I have started to become more and more aware of synchronicity... coincidences in life that are a sort of signal or voice from the Universe, giving me answers to certain queries or insights into something that seems unfathomable.

Recently, two movies by Roman Polanski have come to me and Durox by pure coincidence. The first was Cul-de-Sac, a black-and-white movie about a couple who live in a remote, old castle in England and is suddenly taken hostage by a gangster who, supposedly assuming the role of a guest in the house, turned around and took charge of everything, subjecting the hosts to a subserviant and threatened existence. Coincidentally, we rented this movie the day after our two summer guests had gone. And it was a chilling reflection of what we had gone through. (Whew!)

More recently, we happened to have rented The Tenant. Polanski, who plays the main character in the movie, is a new tenant in a Parisian apartment whose previous occupant committed suicide. He himself gradually turns paranoid after continuous pestering, complaints and threats by his cold neighbors. Eventually he commits suicide, mirroring the same fate as the preceding tenant. Because he is so mild-mannered and soft spoken, he sort of let his neighbors wear him down. One of his friends, however, shows him how to treat neighbors: play music as loudly as possible, and even march around the house. If the neighbors knock on the door, you can tell them off! Well, this is not necessarily a wise thing to do in reality. But I think this movie does give us something we could use.

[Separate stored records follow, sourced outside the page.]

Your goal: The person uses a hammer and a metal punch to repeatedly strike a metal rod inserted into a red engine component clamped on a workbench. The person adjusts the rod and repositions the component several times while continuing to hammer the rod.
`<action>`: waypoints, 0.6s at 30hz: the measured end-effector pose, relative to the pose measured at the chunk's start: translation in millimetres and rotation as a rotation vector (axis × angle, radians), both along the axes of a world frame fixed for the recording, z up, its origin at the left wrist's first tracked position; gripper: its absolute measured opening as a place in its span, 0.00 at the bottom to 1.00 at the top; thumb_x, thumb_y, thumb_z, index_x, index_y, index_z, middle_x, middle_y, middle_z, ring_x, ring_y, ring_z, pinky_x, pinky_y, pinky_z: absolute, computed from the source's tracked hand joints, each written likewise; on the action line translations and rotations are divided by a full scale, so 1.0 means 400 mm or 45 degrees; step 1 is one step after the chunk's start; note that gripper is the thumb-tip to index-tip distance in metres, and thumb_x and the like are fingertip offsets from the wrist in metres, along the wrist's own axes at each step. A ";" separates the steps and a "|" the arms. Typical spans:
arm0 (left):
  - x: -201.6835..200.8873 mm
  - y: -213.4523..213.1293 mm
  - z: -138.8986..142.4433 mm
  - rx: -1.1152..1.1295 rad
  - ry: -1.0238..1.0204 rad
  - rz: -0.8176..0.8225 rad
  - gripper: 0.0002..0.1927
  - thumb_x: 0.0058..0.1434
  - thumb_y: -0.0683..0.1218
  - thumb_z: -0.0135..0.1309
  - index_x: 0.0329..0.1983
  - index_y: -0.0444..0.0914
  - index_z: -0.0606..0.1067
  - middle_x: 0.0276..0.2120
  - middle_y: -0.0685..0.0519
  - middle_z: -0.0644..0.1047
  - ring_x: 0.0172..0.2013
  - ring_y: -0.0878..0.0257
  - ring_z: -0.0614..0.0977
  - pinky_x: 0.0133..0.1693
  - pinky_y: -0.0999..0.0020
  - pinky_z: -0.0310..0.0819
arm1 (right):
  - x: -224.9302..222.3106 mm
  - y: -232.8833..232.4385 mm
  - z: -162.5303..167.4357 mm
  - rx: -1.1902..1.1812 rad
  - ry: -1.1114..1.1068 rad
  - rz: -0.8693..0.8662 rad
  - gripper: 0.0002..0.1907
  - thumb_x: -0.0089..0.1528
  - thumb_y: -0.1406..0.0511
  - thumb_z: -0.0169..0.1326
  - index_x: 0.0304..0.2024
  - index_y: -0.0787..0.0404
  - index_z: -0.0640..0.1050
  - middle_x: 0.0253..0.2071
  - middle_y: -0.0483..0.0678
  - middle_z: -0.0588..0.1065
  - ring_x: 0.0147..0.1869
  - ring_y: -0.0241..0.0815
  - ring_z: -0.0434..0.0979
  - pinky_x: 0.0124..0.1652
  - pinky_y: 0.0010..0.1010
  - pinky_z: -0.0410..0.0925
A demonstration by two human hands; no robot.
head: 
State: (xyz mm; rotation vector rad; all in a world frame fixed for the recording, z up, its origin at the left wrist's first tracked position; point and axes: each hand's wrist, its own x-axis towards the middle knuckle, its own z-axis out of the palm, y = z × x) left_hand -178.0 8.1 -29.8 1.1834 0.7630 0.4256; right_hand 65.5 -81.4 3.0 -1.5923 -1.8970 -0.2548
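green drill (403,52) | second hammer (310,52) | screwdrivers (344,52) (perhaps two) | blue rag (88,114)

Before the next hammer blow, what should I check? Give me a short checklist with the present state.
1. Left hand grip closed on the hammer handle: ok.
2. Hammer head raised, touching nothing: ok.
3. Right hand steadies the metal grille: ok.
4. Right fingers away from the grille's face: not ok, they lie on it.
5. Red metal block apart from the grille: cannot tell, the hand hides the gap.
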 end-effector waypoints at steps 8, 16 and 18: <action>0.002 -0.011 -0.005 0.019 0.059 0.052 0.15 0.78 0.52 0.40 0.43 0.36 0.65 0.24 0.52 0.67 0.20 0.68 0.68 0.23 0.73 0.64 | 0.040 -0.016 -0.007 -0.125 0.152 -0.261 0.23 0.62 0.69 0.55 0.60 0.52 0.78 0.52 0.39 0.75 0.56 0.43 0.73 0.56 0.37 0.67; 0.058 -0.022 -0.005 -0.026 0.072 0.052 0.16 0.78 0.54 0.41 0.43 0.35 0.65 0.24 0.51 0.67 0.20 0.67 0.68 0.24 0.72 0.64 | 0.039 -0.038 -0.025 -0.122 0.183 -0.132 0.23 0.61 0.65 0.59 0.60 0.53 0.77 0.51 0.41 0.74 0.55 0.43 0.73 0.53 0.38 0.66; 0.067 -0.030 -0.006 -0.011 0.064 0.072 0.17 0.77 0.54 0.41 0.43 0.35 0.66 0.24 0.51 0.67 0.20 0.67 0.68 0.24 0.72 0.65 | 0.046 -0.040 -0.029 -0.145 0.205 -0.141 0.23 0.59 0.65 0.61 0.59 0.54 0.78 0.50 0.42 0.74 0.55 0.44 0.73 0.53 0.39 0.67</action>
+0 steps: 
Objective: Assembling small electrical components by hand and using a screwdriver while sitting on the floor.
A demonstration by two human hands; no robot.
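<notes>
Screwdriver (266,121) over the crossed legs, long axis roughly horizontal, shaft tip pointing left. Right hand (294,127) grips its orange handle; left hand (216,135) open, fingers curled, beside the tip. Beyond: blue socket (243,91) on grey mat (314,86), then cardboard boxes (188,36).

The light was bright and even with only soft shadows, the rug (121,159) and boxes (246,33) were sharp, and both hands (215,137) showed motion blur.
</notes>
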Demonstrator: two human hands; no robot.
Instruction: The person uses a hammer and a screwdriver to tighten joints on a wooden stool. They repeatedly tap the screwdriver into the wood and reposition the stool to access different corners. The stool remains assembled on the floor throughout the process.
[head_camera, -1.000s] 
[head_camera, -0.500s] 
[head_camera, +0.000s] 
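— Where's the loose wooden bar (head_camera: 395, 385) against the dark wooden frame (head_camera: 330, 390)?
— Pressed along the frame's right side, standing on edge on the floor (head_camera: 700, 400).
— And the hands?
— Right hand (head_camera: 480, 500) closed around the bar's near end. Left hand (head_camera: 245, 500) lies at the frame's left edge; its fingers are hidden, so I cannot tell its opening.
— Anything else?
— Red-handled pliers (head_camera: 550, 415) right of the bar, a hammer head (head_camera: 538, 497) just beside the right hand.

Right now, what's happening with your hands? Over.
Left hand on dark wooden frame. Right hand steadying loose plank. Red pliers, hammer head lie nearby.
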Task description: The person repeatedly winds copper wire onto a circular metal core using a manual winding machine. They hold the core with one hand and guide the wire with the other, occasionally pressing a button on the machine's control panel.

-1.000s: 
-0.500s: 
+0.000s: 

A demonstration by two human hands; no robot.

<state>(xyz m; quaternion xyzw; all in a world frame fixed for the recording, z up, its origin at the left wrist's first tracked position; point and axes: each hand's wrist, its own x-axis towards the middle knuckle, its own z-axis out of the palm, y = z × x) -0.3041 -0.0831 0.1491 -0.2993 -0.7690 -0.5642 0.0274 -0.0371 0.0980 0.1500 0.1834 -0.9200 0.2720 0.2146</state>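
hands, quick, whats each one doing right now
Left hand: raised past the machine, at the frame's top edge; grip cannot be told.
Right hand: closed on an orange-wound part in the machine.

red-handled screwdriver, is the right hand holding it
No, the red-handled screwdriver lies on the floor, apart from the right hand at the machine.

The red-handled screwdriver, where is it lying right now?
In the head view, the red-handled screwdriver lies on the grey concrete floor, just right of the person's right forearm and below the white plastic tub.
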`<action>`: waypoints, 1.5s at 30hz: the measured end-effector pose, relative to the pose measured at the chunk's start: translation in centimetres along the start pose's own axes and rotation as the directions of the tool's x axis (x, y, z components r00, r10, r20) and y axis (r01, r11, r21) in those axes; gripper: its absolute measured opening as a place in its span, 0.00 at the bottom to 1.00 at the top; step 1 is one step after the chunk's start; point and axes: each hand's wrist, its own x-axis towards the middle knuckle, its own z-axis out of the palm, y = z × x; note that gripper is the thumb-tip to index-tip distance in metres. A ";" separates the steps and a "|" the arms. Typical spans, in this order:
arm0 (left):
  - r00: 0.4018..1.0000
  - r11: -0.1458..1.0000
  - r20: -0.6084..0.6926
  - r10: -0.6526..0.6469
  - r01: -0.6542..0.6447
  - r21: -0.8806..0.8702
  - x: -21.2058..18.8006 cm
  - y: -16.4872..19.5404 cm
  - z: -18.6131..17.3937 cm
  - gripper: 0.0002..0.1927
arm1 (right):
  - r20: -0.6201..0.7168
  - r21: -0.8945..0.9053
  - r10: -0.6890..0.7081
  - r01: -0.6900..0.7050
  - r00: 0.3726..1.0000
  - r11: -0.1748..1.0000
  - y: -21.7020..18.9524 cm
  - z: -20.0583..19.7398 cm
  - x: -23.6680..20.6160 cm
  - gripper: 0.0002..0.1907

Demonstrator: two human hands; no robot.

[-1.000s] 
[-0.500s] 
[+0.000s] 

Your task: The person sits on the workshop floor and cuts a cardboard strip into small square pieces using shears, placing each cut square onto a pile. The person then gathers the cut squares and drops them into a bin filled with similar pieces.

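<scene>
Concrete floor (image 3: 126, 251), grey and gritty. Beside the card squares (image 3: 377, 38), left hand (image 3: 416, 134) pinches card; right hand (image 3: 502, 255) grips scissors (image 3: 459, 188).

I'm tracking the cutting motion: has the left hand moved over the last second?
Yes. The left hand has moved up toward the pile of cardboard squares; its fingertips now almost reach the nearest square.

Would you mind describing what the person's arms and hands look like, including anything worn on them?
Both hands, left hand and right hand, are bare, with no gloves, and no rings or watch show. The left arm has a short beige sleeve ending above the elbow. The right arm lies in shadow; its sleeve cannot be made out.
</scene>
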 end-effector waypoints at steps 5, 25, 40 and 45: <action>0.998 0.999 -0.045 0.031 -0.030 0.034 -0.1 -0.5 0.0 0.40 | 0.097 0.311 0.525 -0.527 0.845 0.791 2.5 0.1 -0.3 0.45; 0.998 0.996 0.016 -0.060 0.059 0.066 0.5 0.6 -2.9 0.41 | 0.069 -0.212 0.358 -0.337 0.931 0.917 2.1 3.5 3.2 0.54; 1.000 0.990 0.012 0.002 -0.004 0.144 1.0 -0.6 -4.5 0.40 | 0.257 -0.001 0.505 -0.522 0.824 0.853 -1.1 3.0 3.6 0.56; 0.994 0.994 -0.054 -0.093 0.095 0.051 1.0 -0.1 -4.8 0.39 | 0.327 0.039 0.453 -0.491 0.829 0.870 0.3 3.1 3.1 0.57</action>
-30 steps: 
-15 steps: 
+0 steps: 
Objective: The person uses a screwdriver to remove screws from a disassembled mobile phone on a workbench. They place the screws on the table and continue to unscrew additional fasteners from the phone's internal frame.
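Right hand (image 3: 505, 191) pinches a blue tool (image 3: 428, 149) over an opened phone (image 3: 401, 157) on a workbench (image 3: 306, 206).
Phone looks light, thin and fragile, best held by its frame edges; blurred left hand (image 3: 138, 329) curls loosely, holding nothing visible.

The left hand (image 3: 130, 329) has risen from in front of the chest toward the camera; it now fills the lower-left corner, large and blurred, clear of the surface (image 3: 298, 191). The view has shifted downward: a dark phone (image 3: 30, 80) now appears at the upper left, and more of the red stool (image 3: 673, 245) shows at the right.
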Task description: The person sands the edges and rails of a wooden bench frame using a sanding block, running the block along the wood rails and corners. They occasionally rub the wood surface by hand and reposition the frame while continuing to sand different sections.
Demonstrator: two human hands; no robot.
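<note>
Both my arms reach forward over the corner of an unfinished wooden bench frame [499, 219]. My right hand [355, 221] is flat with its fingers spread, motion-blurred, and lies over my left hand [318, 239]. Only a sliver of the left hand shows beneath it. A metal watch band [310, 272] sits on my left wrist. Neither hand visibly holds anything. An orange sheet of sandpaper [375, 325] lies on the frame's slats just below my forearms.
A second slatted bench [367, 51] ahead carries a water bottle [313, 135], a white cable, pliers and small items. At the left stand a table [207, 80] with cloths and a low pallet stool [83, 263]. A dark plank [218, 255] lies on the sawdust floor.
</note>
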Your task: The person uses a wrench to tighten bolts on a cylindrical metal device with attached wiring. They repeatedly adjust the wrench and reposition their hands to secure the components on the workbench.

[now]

Last night our next-door neighbor banged on the wall very loudly when we were watching a video tape and laughing. The wall shook. I looked at the clock. It was 11:20 p.m. Okay, so we broke the "rule of silence" after 11 p.m. In any case, the neighbor could have come and talked to us instead of knocking on the wall. She has done this several times now (sometimes even when we hadn't broken the 11 p.m. rule), and it makes us very upset every time. It's not like she is not disturbing us. Her baby cries very loudly all the time, and it does disturb us. But babies cannot be blamed. So it's just her against us. (We also have several uptight neighbors who are control freaks in the building and have pestered us--just like those in the movie.)

Now, what The Tenant gives us, is the idea that we cannot let strange neighbors take charge of our sanity. We must not let them grind us down, otherwise we'd go insane. We'll be more careful in the future, and at the same time we shall not let the neighbors dictate us. No!